Now it doesn’t take a genius to work out that Sally Hawkins is a gifted actress. I saw her first in 2000 in a pair of Shakespeare productions at the Open Air Theatre. was struck by her performances in the TV adaptions of Tipping the Velvet, Fingersmith and Persuasion, by her collaborations with Mike Leigh and, most impressively, by her performance alongside Rafe Spall in Nick Payne’s Constellations. The two of them turned that into a much better play than it really was, and it was pretty good to start with. Here, as Eliza, she is transcendent. I don’t care how grizzled and cynical you are, this is a love story you should buy into.

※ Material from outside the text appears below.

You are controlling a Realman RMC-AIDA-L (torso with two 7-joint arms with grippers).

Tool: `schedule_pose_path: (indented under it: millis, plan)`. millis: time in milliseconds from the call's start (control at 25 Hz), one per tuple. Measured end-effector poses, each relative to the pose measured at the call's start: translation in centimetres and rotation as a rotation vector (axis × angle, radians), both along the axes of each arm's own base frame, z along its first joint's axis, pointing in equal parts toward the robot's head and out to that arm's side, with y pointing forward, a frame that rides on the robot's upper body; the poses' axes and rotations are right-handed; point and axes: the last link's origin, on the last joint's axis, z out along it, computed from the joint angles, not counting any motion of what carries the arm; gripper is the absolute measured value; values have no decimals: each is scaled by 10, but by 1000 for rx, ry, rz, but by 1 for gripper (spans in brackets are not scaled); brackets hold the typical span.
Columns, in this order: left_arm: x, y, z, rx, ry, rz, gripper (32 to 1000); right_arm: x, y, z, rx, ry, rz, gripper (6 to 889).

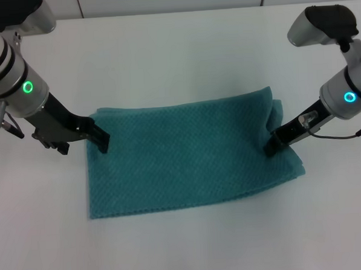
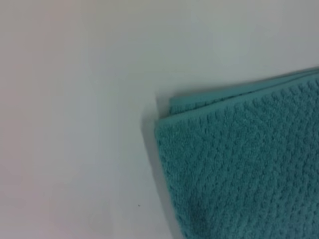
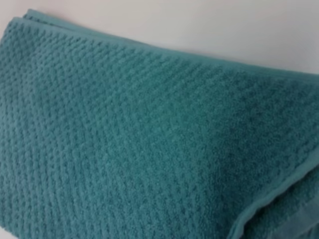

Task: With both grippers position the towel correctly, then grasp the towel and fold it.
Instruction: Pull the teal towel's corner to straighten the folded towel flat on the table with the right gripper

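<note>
Resting at the towel's (image 1: 187,156) left edge, my left gripper (image 1: 99,138) touches the cloth near the far corner; whether its fingers grip anything, I cannot tell. My right gripper (image 1: 272,147) presses into the bunched right edge, grip likewise unclear. The towel lies across the table (image 1: 176,44) between both arms, layered, rumpled on the right. Judgement: pull both edges outward evenly to flatten before folding.
</note>
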Motion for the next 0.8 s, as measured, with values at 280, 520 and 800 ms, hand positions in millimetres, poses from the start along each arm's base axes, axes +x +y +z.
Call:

So there you have it. I am fortunate to have had the time to see all the Oscar nominated best films, bar Call Me By Your Name. I enjoyed all of them, but only this, Phantom Thread and Three Billboards … really seemed to me to harness the power of cinema. Films where you know the direction of travel or where the camera is just pointed at the action can be satisfying but what I crave is uncertainty and surprise. And insight into the human condition. I see the other films I really liked last year would fail to make the grade because they are either a) “foreign”, b) tiny, in budget, not scope, c) actually from the prior year or d) maybe a bit too full on. I would have shoved Mother!, Detroit and The Florida Project into the list if I where in charge. Mind you, all pointless since Three Billboards … is, unarguably, the best of the chosen bunch but, to my immense surprise, The Shape of Water, runs it close.

I should have realised. Never underestimate a fat bloke born in 1964 (or 1963) with a terrible beard and ill-kempt hair who spends too much time locked in his imagination.